▸ **Your task**: For the entries below, repeat exactly each line starting with the one that contains "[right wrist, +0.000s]" and going on through the one that contains "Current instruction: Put", and no others.
———
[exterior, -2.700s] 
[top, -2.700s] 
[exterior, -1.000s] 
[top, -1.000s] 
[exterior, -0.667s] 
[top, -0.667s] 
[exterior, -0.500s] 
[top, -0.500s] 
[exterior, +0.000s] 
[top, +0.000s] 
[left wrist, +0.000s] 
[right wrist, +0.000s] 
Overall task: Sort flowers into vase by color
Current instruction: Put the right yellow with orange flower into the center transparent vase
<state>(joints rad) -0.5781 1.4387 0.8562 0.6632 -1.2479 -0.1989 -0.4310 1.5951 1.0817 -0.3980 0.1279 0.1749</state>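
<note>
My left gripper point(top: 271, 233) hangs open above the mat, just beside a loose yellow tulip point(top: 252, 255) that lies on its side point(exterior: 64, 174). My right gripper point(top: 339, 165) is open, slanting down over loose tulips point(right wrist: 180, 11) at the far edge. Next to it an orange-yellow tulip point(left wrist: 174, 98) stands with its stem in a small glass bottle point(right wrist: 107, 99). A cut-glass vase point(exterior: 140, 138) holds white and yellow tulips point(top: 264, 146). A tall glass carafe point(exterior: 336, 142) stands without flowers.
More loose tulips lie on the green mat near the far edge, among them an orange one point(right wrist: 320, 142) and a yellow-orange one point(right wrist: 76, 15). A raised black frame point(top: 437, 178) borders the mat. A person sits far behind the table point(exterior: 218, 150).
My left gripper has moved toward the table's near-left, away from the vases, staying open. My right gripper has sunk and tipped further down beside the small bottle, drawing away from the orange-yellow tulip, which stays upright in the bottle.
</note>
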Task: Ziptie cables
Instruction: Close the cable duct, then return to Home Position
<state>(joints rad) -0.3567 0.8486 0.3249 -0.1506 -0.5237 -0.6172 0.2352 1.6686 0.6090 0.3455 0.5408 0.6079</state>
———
▸ **Task output**:
[right wrist, +0.000s] 
Overall task: Sort flowers into vase by color
Current instruction: Put the right yellow with orange flower into the center transparent vase

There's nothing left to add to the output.